3. Results and Discussion

3.1. SSR Allelic Polymorphism, Heterozygosity and Informativeness

A total of 72 alleles were detected in the analysis of 192 A. aculeata accessions using ten SSR markers. A range of 4 (Aac12)–11 (Aacu12) alleles per locus were obtained with average of 7.2 alleles per locus (Table 2). In other study, using five of the SSRs (Aacu07, Aacu10, Aacu12, Aacu26, and Aacu30), a total of 30 alleles with average of 6 alleles per locus were reported from 43 accessions of A. aculeata from São Paulo and Minas Gerais populations [5]. In the present study, those five markers detected 40 alleles with average of 8 alleles per locus (Table 2). Hence, the average number of alleles obtained per locus was higher here than in Nucci et al. [5]. The wider coverage of the genetic materials analyzed from the six geographical states in this study led to yield more alleles per locus and consequently resulted in higher allelic diversity.
Ho ranged from 0.06 (Aac12) to 0.61(Aac04) with average of 0.37 per locus; He from 0.31(Aac12) to 0.72 (Aac04) with average of 0.54 per locus; while PIC varied from 0.27 (Aac12) to 0.68 (Aac04) with average of 0.50 per locus (Table 2). According to the criteria set by Bostein et al. [33], the SSR markers used in this study were informative and polymorphic to characterize the germplasm accessions (or populations) in A. aculeata. SSR markers are classified as informative when PIC > 0.50, reasonably informative (0.25 < PIC < 0.50) or less informative (PIC < 0.25). The number of alleles, Ho, He, and PIC obtained in this study was nearly similar to that of Nucci et al. [5] (average Ho = 0.27; He = 0.57; and PIC = 0.54), who first characterized SSR markers for A. aculeata. This could explain that the allelic frequencies of the loci have not changed significantly over generations. Although we could not trace precisely the germplasm analyzed by Nucci et al. [5], we may speculate that some similar accessions might be analyzed in the present study, probably from Minas Gerais and São Paulo. Besides, since macaw palm is still in the wild, under certain modes of random matting systems governing the rule of Hardy Weinberg Equilibrium in the absence of selection, mutation, and migration [32], allelic frequency in a given population could remain unchanged over generations. However, the low proportion of the average Ho (<50%) could be caused by involvement of inbreeding or crossing between genetically related individuals. This was explained by a positive average inbreeding coefficient (F > 0) obtained per locus and per provenance confirming the presence of heterozygote deficiency in all the provenances studied (Table 2, Table 3). Although A. aculeata has a mixed mating system [2,4,15], its monoecious inflorescences could favor selfing or crossing between genetically related individuals that could reduce the proportion of heterozygotes in its progenies. According to Hartl and Clark [32], a positive inbreeding coefficient indicates predominance of inbreeding and values close to zero are expected under random mating, and negative values indicate an excess of heterozygote due to negative assortative (disassortative) mating or selection.

3.2. Genetic Diversity

Based on the ten SSR markers, Nt detected per provenance varied from 28 (PB) to 57 (MS), hence, Na ranged from 2.8 to 5.7 respectively (Table 3). Consequently, the highest proportion of alleles (78%) was obtained in MS and the least (38%) in PB. The variation in the proportion of alleles (or allelic diversity) among the provenances attested the presence of genetic diversity of A. aculeata in the genebank. Besides, high average P (92%) was obtained per provenance with a range of 80%–100% based on the criterion proposed by Cole [34] (Table 3). The polymorphism level reported here was much higher than that obtained by Oliveira et al. [14] using Random Amplified Polymorphic DNA (RAPD) markers (P = 79%), analyzing Acrocomia aculeata from natural populations. This could be explained by the higher polymorphic level of SSRs compared with RAPD markers. Hence, the results attested the SSRs are highly polymorphic molecular markers to study genetic variability in A. aculeata. Moreover, SSRs are co-dominant while RAPD are dominant.

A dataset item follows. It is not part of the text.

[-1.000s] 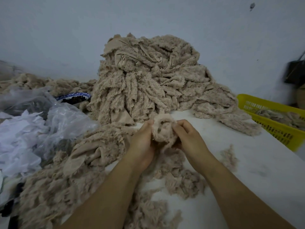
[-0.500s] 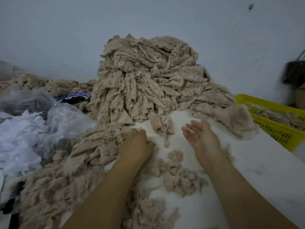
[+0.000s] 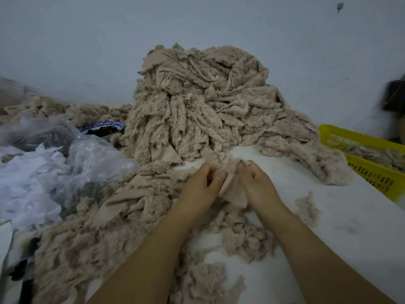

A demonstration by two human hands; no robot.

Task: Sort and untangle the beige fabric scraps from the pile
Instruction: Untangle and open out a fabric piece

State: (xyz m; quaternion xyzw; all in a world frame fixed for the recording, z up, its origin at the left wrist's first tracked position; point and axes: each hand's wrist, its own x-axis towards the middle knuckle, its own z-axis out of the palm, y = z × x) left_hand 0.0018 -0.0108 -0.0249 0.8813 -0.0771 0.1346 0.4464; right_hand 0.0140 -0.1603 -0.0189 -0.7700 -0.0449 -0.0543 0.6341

Genetically different groups of accessions were formed with different methods of grouping. Three distinct groups were formed using PCoA on the first two coordinates, explaining 31.5% and 20% of the total variability, respectively (Figure 2).

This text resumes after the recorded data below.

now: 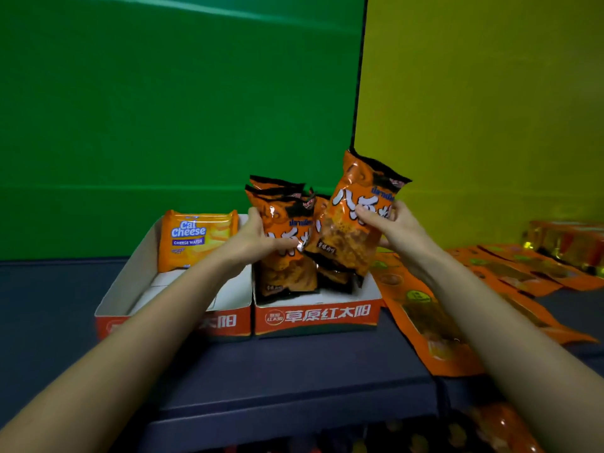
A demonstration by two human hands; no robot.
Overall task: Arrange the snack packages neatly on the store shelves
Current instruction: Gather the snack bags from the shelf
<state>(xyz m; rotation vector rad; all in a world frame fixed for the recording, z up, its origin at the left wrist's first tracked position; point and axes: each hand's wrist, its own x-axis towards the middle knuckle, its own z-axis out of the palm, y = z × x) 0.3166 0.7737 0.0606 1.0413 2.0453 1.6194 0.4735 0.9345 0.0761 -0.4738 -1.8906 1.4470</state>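
Head view: the right hand (389, 223) grips an orange-and-black foil snack bag with white characters (356, 220), fingers closed over its front, holding it tilted above the right orange-and-white cardboard display tray (317, 317). At its 9 o'clock, the left hand (258, 237) is closed around a row of matching orange-and-black bags (287, 253) standing upright in that tray. At 9 o'clock of this tray, touching it, a second orange-and-white cardboard tray (130, 282) holds an orange cheese-wafer pack (196, 240); flat orange pouches (425, 322) lie on the dark blue shelf (294, 371) at 3 o'clock.
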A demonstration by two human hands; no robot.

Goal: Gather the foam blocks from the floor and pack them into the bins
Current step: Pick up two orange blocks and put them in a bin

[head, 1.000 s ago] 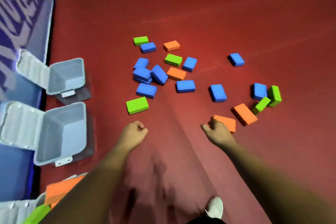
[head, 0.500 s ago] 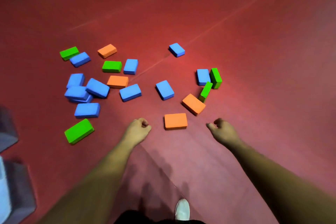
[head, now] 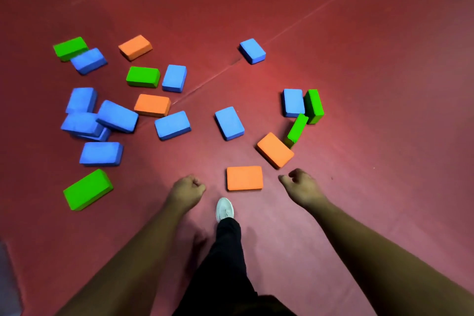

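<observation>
Ok, foam blocks scattered across the red floor, quick count: blue blocks = 10 for sure, poss. an 11th peeking out under the blue pile far left; green blocks = 5, two of them up on edge by a blue one at right; orange blocks = 4. Left hand: balled into a fist, nothing in it, touching nothing. Right hand: fingers curled in, thumb poking fwd, also holding nothing. Nearest orange block lies flat on the floor btwn my two hands, clear of both. My white shoe is planted just behind it, apart from it. Bins: only a grey sliver at the bottom-left edge, can't tell if it's a bin or what's in it.
</observation>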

Collections from MG, represented the largest group in the study composed of five provenances (NMG, SMG, CMG, EMG, and WMG) (Table 1), clearly separated from the rest of the groups. Likewise, accessions from MS and SP formed the second group, while the third group composed of accessions from the regional States of PB and PE (Figure 2). The PCoA depicted the complete distinctness of MG collections, the genetic similarity between accessions from PA, SP, and MS and the genetic relatedness between PB and PE collections. Hence, formation of the different groups reiterated the presence of diverse genetic variability among the germplasm collections in the genebank.

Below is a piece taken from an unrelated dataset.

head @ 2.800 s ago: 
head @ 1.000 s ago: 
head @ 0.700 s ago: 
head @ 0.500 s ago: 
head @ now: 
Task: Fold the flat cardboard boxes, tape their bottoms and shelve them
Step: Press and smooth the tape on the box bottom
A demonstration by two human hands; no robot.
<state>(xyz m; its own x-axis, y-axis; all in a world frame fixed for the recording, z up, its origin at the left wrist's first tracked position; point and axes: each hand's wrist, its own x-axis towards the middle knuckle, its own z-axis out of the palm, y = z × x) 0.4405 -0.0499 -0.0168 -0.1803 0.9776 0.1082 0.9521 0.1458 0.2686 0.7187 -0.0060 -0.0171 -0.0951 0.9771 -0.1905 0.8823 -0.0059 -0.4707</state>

Establishment of the three major groups using PCoA was consistent with the other two methods used in our analyses (UPGMA, Figure 3 and Tocher, Table 4). Using UPGMA, at 70% of dissimilarity, three hierarchical groups of A. aculeata provenances were established. Similar to the PCoA method, with UPGMA, MG provenances formed the first group and PA, PE, and PB established the second group, representing collections from the northern part of the country, while SP and MS formed the third distinct group, reaffirming the genetic relatedness between collections from the two neighboring geographical states (Figure 3). However, with the optimization method (Tocher), one additional group was formed due to the separation of PA provenance from the third group and formed the fourth independent group (sub-group) (Table 4). This is more likely because, unlike UPGMA, Tocher considers more similar groups (using least genetic distances) in each stage of group formation to establish new homogenous groups based on their genetic similarities [30]. Hence, there is a possibility to establish an additional group (sub-group) with the method of Tocher at the last stage of grouping. This could be confirmed from the dendogram (Figure 3) that, at a low percentage of dissimilarity (50%–55%), using local criterion, PA remained as an independent and separate group, reaffirming its relative genetic distance from the two neighboring provenances (PB and PE). However, the least genetic distance (Table 4, D3,4 = 0.50), between Groups 3 (PB and PE) and 4 (PA), elucidated the genetic relatedness among collections from the three geographical States (PA, PE, and PB), as evidenced by the PCoA (Figure 2) and UPGMA (Figure 3), which represented collections from the northern part of Brazil.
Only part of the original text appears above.